_What is being asked_: Copy each line of the entries that contains the word "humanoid".
[Material provided — start]
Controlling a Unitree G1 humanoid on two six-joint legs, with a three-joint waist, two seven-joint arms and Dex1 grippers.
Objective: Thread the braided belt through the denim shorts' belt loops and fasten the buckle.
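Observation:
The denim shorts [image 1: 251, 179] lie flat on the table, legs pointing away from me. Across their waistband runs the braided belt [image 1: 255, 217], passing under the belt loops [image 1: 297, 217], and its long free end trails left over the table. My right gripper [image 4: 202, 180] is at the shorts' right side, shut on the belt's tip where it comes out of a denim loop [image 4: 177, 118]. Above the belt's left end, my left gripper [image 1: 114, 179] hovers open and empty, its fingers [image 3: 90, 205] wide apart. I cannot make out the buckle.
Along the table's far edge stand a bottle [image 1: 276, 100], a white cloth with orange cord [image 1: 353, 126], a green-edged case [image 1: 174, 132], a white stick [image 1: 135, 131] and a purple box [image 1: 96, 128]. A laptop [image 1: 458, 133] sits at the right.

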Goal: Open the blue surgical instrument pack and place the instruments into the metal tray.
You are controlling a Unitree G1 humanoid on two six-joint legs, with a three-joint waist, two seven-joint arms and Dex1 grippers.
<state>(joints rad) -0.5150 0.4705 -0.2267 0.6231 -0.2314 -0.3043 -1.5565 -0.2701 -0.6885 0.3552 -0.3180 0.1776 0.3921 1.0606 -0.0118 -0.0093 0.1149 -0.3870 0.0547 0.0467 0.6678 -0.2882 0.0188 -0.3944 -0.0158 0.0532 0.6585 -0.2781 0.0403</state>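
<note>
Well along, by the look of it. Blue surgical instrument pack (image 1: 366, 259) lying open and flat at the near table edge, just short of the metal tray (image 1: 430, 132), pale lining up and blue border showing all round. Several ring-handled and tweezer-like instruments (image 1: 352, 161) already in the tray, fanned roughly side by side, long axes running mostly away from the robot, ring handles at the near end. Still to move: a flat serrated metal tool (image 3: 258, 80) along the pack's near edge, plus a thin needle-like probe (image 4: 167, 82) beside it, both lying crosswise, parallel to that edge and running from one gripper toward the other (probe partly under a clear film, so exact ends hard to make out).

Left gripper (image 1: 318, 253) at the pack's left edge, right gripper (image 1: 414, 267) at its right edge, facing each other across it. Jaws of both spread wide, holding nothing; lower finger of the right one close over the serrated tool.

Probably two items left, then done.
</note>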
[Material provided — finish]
_Task output_:
Controlling a Unitree G1 humanoid on two six-joint legs, with a three-joint waist, two seven-joint arms and Dex1 grippers.
You are controlling a Unitree G1 humanoid on two six-joint legs, with a three-joint waist, two seven-joint arms and Dex1 grippers.

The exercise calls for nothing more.